─── MATERIAL SHOWN
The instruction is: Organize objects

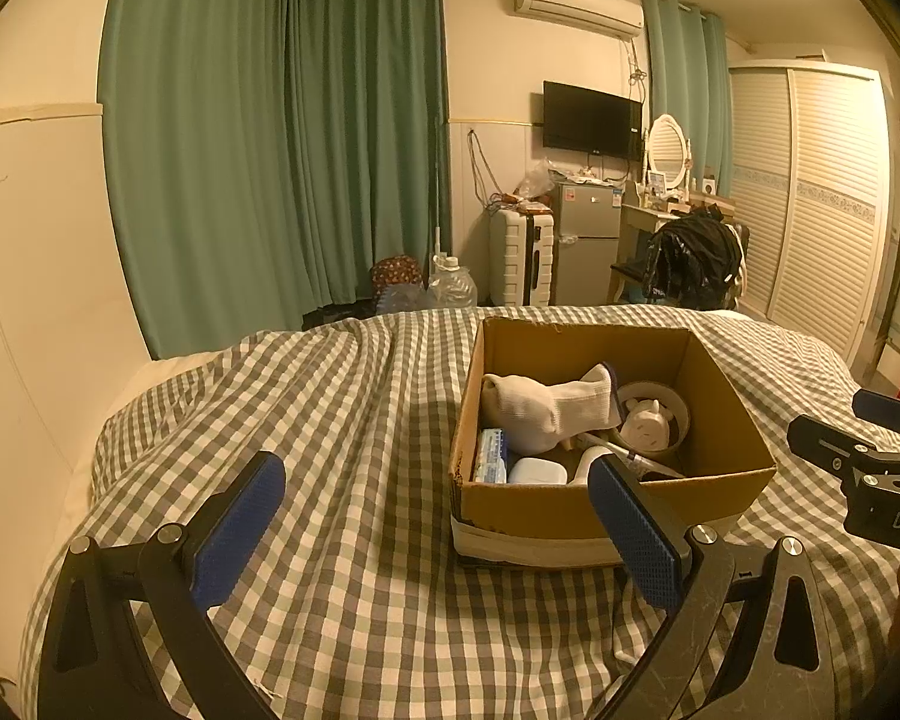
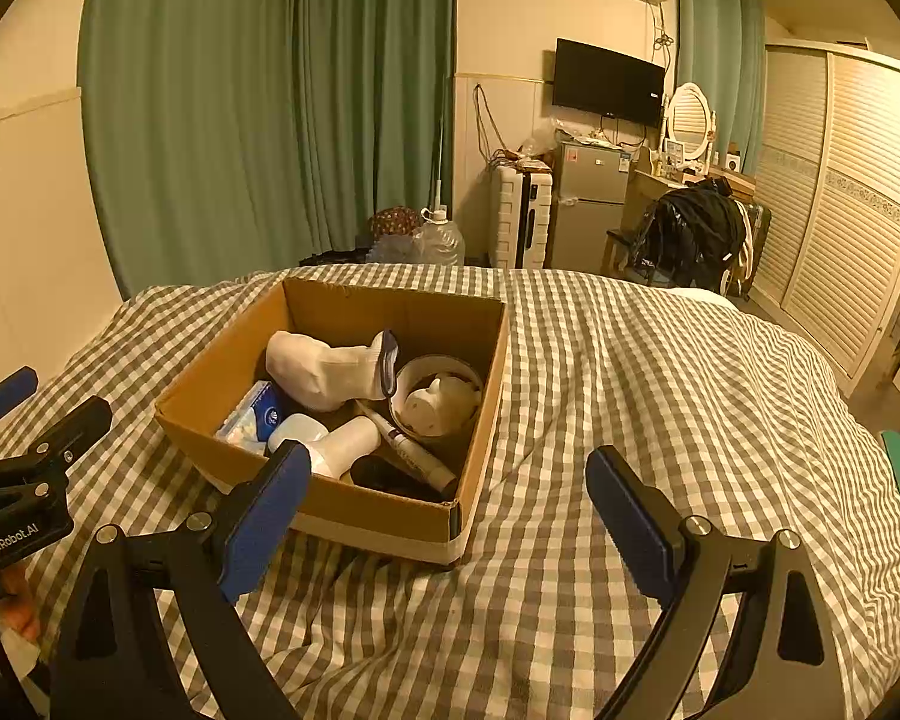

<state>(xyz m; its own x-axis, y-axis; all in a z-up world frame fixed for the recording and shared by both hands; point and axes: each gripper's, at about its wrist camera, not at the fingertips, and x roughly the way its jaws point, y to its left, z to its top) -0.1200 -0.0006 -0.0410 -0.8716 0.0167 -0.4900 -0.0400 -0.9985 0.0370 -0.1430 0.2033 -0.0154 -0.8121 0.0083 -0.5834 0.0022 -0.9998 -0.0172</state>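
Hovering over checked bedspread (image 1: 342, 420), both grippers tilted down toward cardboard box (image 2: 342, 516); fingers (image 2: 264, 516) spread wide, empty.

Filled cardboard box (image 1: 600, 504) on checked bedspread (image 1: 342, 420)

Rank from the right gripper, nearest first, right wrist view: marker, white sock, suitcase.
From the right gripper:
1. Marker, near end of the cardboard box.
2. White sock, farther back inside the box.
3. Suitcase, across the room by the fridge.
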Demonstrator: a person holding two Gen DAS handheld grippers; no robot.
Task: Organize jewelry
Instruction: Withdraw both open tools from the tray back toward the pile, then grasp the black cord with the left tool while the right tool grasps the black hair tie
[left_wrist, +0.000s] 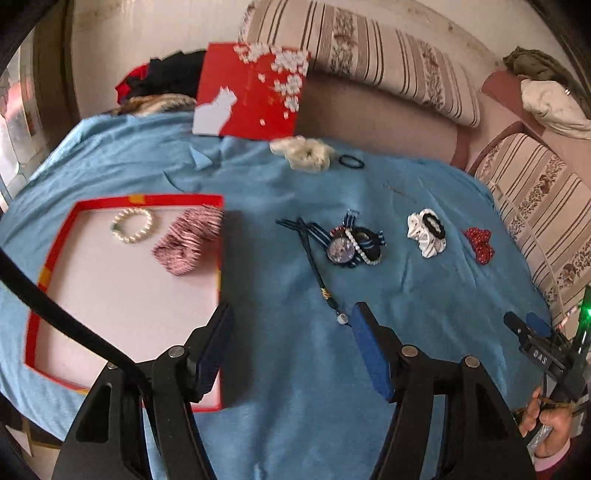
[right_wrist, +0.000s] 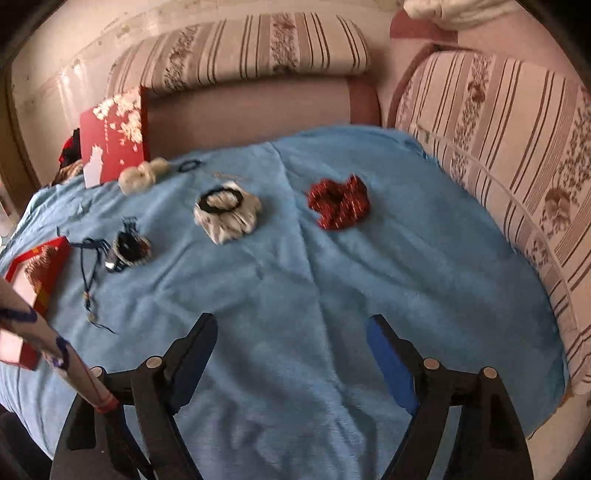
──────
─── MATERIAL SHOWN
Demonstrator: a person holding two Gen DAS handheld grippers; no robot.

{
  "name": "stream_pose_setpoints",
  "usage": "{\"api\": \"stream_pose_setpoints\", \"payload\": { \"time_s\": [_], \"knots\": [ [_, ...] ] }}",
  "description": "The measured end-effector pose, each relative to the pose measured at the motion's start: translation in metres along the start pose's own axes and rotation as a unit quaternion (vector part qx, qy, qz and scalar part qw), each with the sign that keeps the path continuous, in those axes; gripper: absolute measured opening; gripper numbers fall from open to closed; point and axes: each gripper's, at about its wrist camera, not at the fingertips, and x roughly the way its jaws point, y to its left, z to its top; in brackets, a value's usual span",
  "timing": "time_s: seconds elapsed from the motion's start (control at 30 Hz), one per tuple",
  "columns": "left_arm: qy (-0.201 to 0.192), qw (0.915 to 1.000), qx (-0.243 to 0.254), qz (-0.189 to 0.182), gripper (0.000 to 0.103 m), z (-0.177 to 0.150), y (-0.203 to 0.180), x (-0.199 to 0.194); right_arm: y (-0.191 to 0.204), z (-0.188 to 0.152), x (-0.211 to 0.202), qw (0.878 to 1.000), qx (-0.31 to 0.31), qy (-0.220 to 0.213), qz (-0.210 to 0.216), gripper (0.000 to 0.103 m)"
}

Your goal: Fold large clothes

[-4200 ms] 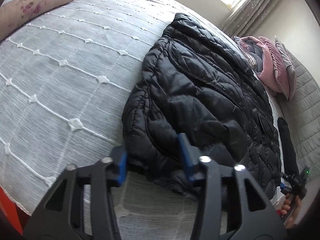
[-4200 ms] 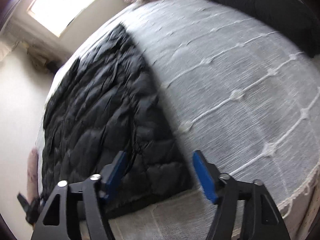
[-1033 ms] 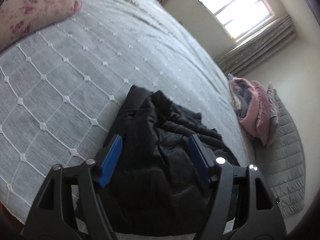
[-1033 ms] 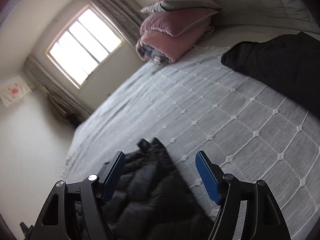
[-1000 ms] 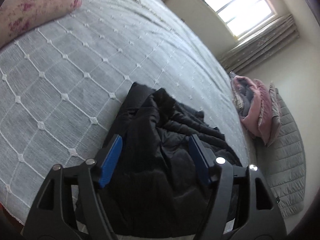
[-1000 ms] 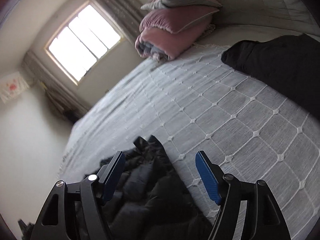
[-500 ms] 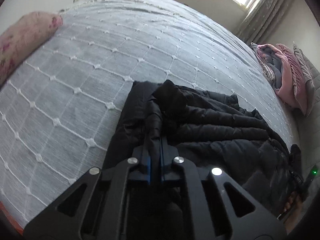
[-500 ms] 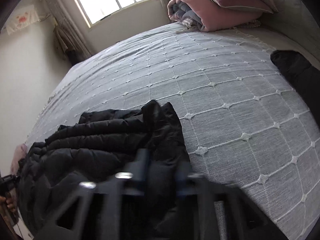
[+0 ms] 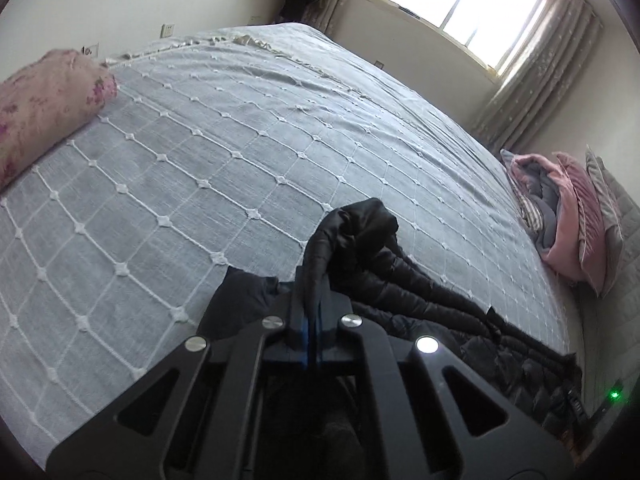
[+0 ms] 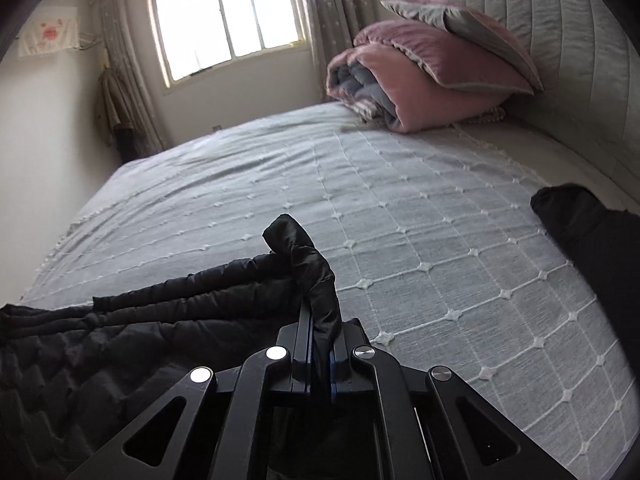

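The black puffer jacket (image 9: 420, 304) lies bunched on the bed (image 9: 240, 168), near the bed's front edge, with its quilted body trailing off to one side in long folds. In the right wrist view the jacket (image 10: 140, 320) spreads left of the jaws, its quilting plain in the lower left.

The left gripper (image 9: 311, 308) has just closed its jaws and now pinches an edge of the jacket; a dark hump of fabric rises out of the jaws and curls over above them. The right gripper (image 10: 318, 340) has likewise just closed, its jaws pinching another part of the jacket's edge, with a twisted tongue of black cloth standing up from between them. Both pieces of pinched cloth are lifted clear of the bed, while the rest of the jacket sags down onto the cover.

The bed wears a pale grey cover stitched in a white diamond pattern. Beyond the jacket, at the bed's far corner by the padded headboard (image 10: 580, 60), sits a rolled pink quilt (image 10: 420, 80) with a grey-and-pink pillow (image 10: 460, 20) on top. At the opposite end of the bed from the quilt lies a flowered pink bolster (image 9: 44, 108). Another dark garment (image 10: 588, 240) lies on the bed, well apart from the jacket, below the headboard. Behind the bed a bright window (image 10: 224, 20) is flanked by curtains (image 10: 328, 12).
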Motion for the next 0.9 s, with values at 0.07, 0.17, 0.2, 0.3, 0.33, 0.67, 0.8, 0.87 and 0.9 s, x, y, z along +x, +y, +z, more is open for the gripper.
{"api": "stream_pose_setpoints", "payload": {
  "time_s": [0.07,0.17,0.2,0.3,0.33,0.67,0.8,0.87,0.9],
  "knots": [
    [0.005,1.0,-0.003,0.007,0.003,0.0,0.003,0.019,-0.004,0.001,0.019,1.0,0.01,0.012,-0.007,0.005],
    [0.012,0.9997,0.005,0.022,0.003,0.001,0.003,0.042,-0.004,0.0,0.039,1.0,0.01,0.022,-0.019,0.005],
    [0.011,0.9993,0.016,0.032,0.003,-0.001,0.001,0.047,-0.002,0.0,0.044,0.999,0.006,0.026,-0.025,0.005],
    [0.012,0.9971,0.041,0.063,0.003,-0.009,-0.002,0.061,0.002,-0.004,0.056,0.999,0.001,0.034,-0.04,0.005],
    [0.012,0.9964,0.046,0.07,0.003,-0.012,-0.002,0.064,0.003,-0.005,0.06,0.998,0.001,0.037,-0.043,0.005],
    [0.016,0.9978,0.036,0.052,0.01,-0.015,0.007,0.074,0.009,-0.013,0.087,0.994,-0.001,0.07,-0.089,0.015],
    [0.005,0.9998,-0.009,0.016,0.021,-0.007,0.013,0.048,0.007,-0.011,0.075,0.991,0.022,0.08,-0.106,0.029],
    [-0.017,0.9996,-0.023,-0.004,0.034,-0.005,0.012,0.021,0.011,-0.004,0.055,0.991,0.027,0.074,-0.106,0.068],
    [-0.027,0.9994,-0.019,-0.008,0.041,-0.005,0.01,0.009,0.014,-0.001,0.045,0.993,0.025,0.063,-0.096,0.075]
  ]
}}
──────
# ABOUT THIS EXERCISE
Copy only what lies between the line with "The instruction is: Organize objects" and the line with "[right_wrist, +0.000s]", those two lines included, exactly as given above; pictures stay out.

# RESPONSE TO THE TASK
The instruction is: Organize objects


<state>(xyz m; its own x-axis, y-axis; all in a z-up world frame fixed for the recording and shared by both hands; point and axes: each gripper's, at about its wrist camera, not at the fingertips, and x roughly the way its jaws point, y to its left, z to its top) -0.1200 -0.0006 -0.0410 -0.8716 0.0167 -0.4900 -0.0400 -0.9985 0.0370 -0.1430 0.2033 -0.0154 -0.8121 0.0083 -0.5834 0.0022 -0.9998 -0.0172</state>
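Hovering over checked bedspread (image 1: 342, 420), both grippers tilted down toward cardboard box (image 2: 342, 516); fingers (image 2: 264, 516) spread wide, empty.

Filled cardboard box (image 1: 600, 504) on checked bedspread (image 1: 342, 420)

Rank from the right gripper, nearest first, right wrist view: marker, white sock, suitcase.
From the right gripper:
1. Marker, near end of the cardboard box.
2. White sock, farther back inside the box.
3. Suitcase, across the room by the fridge.
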Demonstrator: a person holding two Gen DAS handheld grippers; no robot.
Task: Organize jewelry
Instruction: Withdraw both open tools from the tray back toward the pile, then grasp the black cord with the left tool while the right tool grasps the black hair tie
[left_wrist, +0.000s] 
[right_wrist, +0.000s] 

Nothing else is needed for this exercise.